Il servizio Welfare e coesione sociale sta organizzando, attraverso la Rete Intrecci, una serie di momenti di gioco e relazione per i bambini e ragazzi arrivati dall’Ucraina a seguito dell’emergenza in corso.
Le attività proposte sono svolte presso l’Ostello della gioventù e nei pressi dell’Hotel Oasi, strutture che accolgono diversi nuclei familiari in prima accoglienza o per periodi più lunghi.
Due volte alla settimana le educatrici del servizio Servizi all’infanzia e istruzione proporranno, sulla terrazza dell’Ostello della gioventù e nei parchi della città, momenti di gioco con attività ludiche, grafiche ed espressive.
Il mercoledì, dalle 17:00 alle 18:15, verranno proposti gioco e animazioni a cura di Carpe Diem e Cooperativa Arianna.
"Le attività che verranno organizzate dipenderanno fortemente dai bambini - spiega l’assessora - oltre che dalle loro età. Dal 'girotondo' al 'prendi e scappa' per i più piccoli, ma anche attività più complesse per i ragazzi più grandi”. L’obiettivo principale dei volontari rimane quello di donare un sorriso a queste persone.

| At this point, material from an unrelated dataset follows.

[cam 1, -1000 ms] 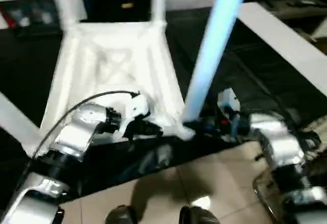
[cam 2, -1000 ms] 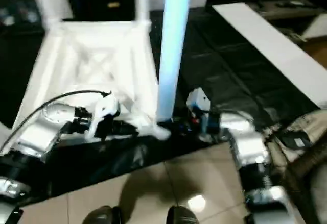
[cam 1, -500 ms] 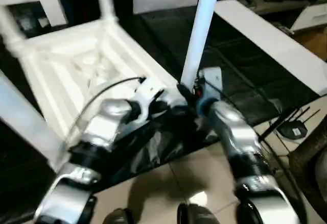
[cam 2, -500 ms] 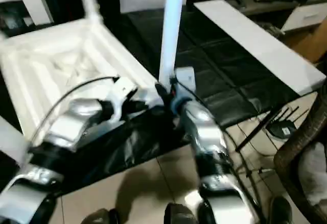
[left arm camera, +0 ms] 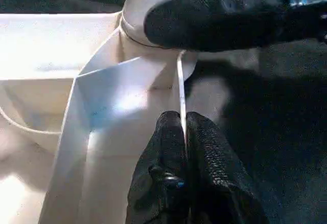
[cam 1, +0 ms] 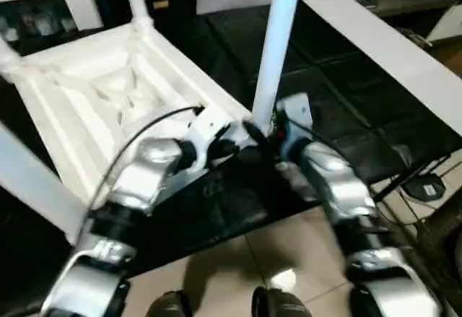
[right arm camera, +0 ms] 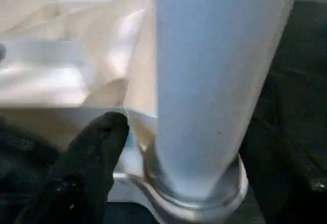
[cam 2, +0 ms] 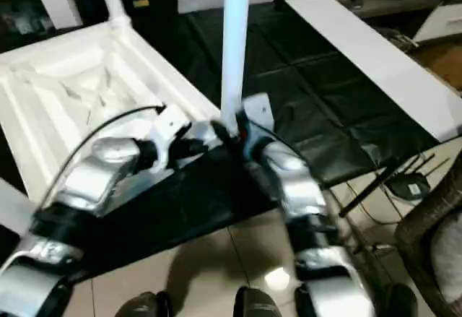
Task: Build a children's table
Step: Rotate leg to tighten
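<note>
On the black workbench (cam 1: pixel 346 107), the upturned table top (cam 1: pixel 108 107) is lying. My left gripper (left arm camera: pixel 183 132) is pinching its thin rim; my right gripper (cam 1: pixel 268 131) is flanking the nearest leg (cam 1: pixel 273 50), grip unclear.

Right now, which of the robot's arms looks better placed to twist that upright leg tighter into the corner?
Probably the right. The right gripper sits at the base of the leg, one finger beside it, while the left gripper is shut on the tabletop's rim, steadying it.
</note>
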Controlling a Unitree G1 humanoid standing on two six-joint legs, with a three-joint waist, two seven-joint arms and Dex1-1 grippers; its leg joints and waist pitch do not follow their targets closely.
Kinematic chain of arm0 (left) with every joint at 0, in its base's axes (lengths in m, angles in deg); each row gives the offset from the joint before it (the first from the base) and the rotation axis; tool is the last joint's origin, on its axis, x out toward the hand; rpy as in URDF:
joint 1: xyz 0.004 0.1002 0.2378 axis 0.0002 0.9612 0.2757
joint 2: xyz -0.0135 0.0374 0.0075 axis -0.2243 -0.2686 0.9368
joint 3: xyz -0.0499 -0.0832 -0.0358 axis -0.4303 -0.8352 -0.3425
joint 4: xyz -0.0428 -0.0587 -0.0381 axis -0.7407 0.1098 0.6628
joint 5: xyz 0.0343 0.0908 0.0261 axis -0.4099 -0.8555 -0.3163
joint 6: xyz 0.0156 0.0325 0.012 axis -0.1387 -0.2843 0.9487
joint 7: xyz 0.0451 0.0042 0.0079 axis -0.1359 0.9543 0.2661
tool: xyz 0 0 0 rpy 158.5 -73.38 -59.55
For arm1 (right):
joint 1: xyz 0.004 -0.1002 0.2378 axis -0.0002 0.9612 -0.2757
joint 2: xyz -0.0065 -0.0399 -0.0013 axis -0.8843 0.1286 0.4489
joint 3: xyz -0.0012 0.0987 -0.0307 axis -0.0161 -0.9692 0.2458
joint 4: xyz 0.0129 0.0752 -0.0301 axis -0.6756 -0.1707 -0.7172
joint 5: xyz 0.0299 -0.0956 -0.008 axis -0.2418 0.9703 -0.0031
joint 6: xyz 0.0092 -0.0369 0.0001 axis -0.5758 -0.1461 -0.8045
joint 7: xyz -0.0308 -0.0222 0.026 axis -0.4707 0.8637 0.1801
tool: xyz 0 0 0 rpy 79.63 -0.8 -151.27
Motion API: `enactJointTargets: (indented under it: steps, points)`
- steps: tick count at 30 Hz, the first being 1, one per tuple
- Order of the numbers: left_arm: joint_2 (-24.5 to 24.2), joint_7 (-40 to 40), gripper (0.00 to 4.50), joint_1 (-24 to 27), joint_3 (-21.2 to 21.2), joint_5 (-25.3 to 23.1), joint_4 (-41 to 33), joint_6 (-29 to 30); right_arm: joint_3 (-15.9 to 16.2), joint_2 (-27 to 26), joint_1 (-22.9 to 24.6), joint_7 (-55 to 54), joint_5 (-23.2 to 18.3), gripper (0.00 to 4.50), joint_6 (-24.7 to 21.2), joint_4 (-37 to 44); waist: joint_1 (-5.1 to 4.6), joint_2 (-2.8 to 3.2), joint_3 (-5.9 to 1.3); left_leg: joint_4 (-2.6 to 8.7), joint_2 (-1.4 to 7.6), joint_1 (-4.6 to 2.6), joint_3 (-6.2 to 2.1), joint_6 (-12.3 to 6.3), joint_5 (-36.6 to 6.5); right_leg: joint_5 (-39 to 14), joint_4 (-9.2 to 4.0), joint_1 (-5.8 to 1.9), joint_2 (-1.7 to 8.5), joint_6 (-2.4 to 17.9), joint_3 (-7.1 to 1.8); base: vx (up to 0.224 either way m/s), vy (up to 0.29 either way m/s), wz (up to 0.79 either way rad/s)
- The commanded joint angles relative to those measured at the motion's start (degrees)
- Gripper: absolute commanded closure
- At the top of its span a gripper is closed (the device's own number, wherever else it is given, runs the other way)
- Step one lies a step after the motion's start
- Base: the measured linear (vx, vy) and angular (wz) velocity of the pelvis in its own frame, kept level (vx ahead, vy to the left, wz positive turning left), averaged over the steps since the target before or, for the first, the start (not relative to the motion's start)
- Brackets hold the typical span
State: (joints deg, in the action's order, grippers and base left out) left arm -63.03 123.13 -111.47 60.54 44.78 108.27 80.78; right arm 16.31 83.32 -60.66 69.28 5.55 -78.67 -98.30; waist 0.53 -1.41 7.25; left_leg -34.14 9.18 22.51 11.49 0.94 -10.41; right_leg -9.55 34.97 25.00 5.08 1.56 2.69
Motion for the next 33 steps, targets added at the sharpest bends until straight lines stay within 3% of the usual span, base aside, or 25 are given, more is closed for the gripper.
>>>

“Un momento per stare assieme e per far sentire accolti i giovani ucraini - continua Maule - per cercare di integrarle i giovani ucraini, riavvicinandoli a una parvenza di normalità".
Inoltre Koinè, con la collaborazione della Circoscrizione di Gardolo, proporrà delle attività di accoglienza il mercoledì mattina anche per i bambini più piccoli accompagnati dalle loro mamme.
Le volontarie del Centro con la collaborazione di Cds - Centro di solidarietà Trento offrono invece mattine dedicate a lezioni di italiano alle persone accolte presso l’Hotel Oasi.
Le famiglie che stanno ospitando profughi ucraini e che sono interessate a conoscere meglio le iniziative organizzate a favore dei bambini e dei ragazzi, possono chiedere informazioni scrivendo a servizio.welfare@comune.trento.it o contattando il numero 0461 889645.
Per supportare l’accoglienza a Trento delle famiglie ucraine in fuga dalla guerra è stata aperta una raccolta fondi, a cui è possibile partecipare tramite bonifico sul conto corrente bancario: IT87Y0830401811000045356565 (intestato a Cooperativa sociale Villa Sant’Ignazio) oppure attraverso la piattaforma GoFundMe.